Bunlara göre iyi bir gülücü bu salgını bir günde on kişiye bulaştırabilir. Bu güruhun bugün elli ülkede beş binin üzerindeki “Gülme Kulübü” faaliyet yapıyor. Bâzı yerlerde kiliseleri gülme tâlimi yapılan mekâna dönüştürmüşler. İnsanlar spor salonlarında bir araya gelip toplu halde kahkaha atıyor, sonra da mutlu olduklarını söylüyorlar. İnsan, hilkatine bu kadar yabancılaşabilir ancak.
Reklâmlarında gülme ve kahkaha tâlimlerinin kanser hastalığından tutun da sayısız hastalıklara şifa olduğu beyan ediliyor. Pozitivist olmayan ilim adamlarına göre bu görüş palavradan ibarettir.
Batılılara göre kahkaha, bilmek ve mutlulukla aynı mânaya geliyor. İnsan ne kadar kahkaha atarsa o kadar iyi bilir ve mutlu olur. Kahkaha bilgiyi ve zekâyı gösterir, ilaç gibidir ve ölüme kafa tutmaktır. Batılı kafanın gönlü ve “Tanrısı” olmayınca zekâyı kutsadığını biliyorduk. Fakat kahkaha atmanın zekâyı daha da güçlendireceği düşüncesi bu güruhun uydurduğu bir yoga felsefesidir.
Darvinciler gülmenin menşeini hayvanlara kadar indirmiş ve aralarında akrabalık kurmuşlar. Maymunun dudaklarını açıp kapamasını gülmek zannetmişler. Bu anlayışa göre insanın Yaratıcısı olmadığı için hüznü yoktur. Dolayısıyla insan gülen bir hayvandır.

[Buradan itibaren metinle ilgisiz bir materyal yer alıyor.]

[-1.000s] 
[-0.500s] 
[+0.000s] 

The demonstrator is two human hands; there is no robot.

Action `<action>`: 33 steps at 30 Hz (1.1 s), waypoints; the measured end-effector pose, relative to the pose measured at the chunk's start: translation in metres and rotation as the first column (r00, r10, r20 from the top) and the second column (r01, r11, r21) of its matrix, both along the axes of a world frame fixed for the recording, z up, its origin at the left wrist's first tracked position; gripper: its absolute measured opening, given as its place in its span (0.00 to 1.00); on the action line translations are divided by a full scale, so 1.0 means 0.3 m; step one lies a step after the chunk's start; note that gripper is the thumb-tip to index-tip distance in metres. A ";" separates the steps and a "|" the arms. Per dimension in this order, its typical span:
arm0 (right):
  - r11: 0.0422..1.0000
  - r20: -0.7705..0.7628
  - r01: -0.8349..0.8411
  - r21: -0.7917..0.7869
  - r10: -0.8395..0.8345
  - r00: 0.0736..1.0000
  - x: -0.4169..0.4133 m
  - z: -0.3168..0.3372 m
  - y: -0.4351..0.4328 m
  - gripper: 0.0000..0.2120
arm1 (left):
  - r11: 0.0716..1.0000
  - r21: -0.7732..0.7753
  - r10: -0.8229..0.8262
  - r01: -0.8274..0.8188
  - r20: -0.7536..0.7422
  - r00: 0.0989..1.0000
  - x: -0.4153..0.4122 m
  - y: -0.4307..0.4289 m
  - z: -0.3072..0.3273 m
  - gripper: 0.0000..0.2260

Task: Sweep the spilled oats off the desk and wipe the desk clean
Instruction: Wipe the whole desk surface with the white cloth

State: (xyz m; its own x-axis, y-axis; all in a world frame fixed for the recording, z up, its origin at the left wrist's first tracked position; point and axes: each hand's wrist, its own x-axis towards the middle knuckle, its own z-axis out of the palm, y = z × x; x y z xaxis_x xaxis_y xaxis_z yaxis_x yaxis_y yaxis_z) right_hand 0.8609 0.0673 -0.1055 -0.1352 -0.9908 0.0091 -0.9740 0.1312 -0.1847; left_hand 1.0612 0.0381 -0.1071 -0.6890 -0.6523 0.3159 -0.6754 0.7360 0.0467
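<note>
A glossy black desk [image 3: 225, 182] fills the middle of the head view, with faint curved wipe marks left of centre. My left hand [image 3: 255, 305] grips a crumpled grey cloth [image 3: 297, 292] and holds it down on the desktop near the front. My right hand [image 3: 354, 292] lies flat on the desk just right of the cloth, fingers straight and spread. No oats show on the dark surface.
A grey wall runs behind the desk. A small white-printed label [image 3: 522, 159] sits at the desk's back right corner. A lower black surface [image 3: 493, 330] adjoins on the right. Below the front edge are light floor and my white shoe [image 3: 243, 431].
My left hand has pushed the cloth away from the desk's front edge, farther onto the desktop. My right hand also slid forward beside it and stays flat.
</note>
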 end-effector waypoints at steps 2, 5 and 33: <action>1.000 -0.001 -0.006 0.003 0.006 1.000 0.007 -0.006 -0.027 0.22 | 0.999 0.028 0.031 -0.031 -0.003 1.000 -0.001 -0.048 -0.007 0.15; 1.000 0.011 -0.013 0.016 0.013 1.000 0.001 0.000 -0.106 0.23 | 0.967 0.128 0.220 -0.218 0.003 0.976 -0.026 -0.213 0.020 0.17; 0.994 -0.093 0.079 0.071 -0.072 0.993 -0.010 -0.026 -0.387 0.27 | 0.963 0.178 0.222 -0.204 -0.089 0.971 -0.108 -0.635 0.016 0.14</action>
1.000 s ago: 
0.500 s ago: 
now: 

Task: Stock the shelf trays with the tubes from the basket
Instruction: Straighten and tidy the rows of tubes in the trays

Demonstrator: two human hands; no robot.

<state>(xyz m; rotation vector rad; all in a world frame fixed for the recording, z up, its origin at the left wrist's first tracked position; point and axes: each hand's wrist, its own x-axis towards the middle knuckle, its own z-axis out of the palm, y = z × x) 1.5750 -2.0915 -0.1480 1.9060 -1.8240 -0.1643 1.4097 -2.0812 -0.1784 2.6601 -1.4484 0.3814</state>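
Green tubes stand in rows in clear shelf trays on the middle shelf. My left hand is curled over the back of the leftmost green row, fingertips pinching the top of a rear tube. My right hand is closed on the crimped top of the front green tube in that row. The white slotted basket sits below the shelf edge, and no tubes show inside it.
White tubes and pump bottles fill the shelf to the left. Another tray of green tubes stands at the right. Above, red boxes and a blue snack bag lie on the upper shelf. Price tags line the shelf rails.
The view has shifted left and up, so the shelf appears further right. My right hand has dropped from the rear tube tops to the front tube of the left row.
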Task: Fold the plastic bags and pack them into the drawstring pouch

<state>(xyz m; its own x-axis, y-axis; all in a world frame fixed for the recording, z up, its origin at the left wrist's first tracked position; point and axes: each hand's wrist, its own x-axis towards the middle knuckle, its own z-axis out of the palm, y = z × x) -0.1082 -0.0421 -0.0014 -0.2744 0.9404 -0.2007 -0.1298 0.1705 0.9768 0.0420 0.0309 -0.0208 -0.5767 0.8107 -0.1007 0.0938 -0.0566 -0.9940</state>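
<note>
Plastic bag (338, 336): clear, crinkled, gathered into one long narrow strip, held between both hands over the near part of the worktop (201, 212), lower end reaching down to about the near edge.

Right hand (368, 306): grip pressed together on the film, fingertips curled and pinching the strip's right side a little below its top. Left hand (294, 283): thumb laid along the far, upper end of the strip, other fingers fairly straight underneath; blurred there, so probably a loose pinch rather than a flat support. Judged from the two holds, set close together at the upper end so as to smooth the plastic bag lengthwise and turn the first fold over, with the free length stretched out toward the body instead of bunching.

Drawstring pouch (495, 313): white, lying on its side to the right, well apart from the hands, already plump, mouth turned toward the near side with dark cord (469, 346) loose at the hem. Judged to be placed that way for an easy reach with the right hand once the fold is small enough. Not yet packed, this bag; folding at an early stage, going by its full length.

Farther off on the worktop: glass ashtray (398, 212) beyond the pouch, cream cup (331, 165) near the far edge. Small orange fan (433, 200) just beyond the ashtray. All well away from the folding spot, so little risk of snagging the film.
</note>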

Batı’nın en “Ruhçu” adamı Bergson hüzün değil, “Gülme” üstüne kitap yazmış. Hayret! W. Blake adlı felsefecinin dediği daha acayip. Batı insanının hazcılığının bir parçası olan kahkahayı fetiş hâline getirmiş. “Bağlayanları lânetle, gevşetenleri kutsa” diyor. Bağlayan dinin buyruklarını protesto et; gevşetenleri, yâni kahkaha gibi haz verenleri yaşat, tavsiyesinde bulunuyor. Sözde materyalist olmayan felsefeci Grayling de, “Dünyanın anlamsızlığı içinde kahkahanın insanı zinde tuttuğunu…” ifade etmiş.
Batılılar, yâni modernler böyledir işte. Dinlerini terk edip, hüzün veren “Tanrı”dan kahkaha atan “Tanrı”ya iltica ettiler. Yaradan’dan, âhiret inancından ve hüzünden koptukları için bunalımdadırlar.
Bundan dolayıdır ki suni kahkaha icat ederek kahkahayı felsefeleştirdiler. Hüznü tanımadıkları için bunalımın karşısına kahkayayı koydular. Bunalanlar kahkaha atıyor, bunalımlarını kahkaha “terapileriyle” savuşturacaklarını sanıyorlar. Oysa kahkaha ruhları âbâd edemez.